- [WHAT THE EXERCISE ASKS]: Please filter the listing below and copy out the lines that hold "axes".

- [DATA BELOW]:

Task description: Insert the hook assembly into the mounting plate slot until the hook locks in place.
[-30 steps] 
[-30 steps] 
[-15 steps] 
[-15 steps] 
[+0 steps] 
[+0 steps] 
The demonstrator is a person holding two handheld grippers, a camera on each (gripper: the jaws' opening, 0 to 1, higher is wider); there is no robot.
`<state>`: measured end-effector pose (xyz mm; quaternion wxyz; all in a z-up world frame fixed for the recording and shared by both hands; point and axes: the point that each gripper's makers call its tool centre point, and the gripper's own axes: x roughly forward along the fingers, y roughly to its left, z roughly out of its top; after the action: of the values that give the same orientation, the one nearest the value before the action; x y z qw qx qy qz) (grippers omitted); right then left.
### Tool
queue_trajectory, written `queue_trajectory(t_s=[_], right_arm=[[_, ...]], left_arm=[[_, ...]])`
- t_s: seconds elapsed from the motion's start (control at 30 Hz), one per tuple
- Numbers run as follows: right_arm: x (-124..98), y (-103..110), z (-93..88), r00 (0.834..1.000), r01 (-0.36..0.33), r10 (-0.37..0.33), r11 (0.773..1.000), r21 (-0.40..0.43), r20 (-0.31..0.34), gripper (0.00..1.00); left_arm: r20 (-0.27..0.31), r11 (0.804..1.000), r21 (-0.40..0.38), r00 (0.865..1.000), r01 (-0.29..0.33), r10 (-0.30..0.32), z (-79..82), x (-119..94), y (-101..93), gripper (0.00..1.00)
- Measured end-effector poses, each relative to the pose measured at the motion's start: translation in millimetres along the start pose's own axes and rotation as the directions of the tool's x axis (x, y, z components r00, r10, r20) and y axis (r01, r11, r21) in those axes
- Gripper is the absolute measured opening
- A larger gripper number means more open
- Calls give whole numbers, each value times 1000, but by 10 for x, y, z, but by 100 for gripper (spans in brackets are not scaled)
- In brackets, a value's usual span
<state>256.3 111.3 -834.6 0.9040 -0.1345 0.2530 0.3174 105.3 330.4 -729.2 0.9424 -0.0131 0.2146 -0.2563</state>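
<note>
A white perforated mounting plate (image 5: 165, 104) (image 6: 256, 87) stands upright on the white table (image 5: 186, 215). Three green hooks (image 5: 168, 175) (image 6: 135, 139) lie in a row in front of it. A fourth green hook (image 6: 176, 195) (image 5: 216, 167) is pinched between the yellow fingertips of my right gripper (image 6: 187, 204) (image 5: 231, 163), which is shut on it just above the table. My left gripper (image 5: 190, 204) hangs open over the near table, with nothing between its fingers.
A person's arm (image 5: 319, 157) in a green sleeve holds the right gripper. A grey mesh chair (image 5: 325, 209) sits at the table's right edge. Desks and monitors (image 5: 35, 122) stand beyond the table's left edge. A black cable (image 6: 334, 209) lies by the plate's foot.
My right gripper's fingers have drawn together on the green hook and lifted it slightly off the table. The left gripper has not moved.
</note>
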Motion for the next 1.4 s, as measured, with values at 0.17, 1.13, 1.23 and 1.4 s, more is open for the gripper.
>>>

- [TASK SOLUTION]:
`<state>`: measured end-effector pose (xyz mm; quaternion wxyz; all in a z-up world frame fixed for the recording and shared by both hands; point and axes: the point that each gripper's makers call its tool centre point, and the gripper's own axes: x roughly forward along the fingers, y roughly to its left, z roughly out of its top; after the action: of the values that give the same orientation, the one nearest the value before the action; x y z qw qx qy qz) (grippers omitted); right then left.
- Measured end-effector poses, each relative to the pose measured at the motion's start: translation in millimetres along the start pose's own axes and rotation as the directions of the tool's x axis (x, y, z components r00, r10, r20) and y axis (r01, r11, r21) in those axes

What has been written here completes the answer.